DIRECTIONS FOR THIS TASK. Between the line containing "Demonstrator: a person" and the line containing "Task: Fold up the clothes" lies a run of lines; give that run again exactly, with both of those lines, and nothing else from the entries below.

BEGIN

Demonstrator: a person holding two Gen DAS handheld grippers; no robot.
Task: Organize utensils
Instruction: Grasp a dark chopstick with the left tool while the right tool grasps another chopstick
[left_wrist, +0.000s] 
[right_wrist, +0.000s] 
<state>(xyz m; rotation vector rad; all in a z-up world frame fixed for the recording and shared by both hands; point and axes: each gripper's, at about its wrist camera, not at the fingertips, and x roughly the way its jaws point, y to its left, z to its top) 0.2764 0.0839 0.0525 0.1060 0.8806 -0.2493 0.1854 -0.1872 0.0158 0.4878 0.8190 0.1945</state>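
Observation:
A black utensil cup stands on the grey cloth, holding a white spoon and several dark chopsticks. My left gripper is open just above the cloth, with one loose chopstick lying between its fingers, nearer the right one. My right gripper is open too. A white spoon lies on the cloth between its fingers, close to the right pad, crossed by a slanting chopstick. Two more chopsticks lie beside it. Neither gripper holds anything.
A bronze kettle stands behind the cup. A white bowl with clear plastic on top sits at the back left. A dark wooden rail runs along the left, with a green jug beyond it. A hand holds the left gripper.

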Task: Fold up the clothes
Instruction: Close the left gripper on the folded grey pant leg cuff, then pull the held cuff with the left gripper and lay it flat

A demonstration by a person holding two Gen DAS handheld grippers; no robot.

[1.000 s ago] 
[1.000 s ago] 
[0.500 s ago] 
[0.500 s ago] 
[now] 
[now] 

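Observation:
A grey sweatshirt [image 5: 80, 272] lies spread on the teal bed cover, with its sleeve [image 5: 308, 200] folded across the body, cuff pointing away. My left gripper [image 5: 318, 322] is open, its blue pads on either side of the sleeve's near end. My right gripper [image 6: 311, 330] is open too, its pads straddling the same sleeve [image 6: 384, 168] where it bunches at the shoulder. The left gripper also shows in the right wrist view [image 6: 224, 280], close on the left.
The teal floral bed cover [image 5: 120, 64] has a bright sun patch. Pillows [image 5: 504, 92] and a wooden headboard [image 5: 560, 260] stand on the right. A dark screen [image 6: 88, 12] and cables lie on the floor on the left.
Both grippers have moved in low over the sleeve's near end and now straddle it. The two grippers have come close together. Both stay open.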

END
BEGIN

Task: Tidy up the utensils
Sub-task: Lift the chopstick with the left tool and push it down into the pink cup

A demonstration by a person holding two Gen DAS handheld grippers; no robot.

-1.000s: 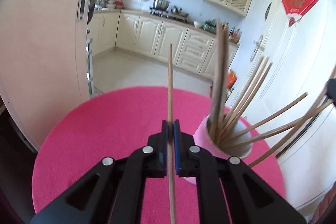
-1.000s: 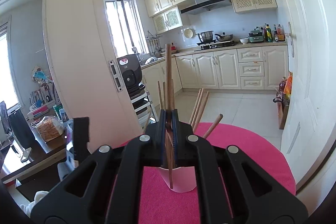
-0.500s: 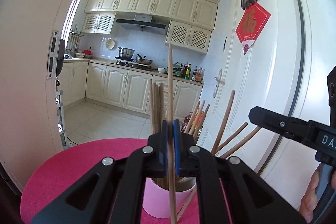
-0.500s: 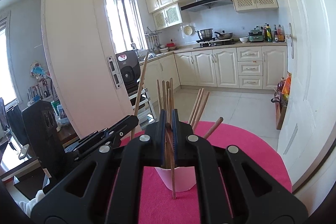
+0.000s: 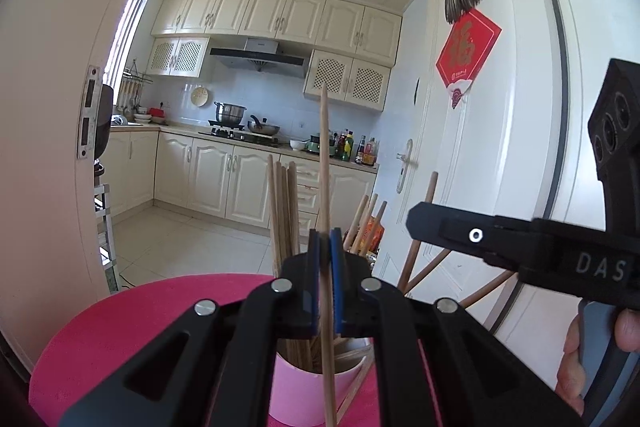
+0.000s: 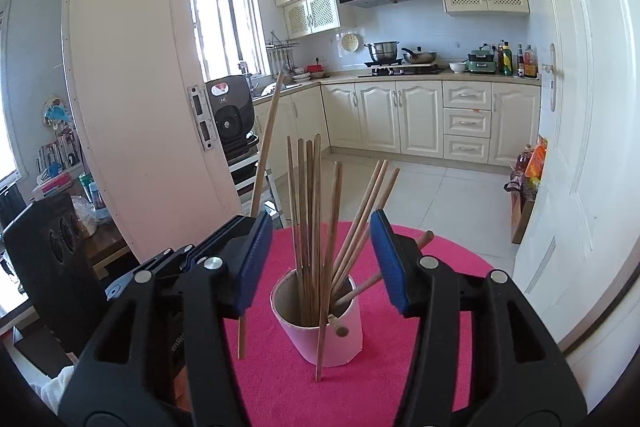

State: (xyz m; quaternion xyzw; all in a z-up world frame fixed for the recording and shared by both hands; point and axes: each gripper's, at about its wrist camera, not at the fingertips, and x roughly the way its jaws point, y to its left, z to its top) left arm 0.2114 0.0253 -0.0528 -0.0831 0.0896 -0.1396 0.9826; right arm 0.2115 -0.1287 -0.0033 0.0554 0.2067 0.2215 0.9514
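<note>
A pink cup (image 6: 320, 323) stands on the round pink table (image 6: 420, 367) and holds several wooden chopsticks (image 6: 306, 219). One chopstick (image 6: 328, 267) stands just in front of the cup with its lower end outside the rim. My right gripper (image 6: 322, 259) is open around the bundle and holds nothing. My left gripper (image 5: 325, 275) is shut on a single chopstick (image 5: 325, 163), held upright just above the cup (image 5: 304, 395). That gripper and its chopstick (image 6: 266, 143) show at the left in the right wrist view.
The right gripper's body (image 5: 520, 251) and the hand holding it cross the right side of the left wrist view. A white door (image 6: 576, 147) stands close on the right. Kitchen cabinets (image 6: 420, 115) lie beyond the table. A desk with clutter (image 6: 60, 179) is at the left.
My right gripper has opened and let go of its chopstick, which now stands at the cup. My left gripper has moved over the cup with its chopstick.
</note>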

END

WRITTEN REPLY.
Demonstrator: a person holding two Gen DAS handheld grippers; no robot.
Task: Organize utensils
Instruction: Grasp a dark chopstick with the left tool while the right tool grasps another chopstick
[left_wrist, +0.000s] 
[right_wrist, +0.000s] 
<state>(xyz m; rotation vector rad; all in a z-up world frame fixed for the recording and shared by both hands; point and axes: each gripper's, at about its wrist camera, not at the fingertips, and x roughly the way its jaws point, y to its left, z to its top) 0.2764 0.0839 0.0525 0.1060 0.8806 -0.2493 0.1854 -0.1872 0.0158 0.4878 0.8190 0.1945</state>
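Observation:
A black utensil cup stands on the grey cloth, holding a white spoon and several dark chopsticks. My left gripper is open just above the cloth, with one loose chopstick lying between its fingers, nearer the right one. My right gripper is open too. A white spoon lies on the cloth between its fingers, close to the right pad, crossed by a slanting chopstick. Two more chopsticks lie beside it. Neither gripper holds anything.
A bronze kettle stands behind the cup. A white bowl with clear plastic on top sits at the back left. A dark wooden rail runs along the left, with a green jug beyond it. A hand holds the left gripper.
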
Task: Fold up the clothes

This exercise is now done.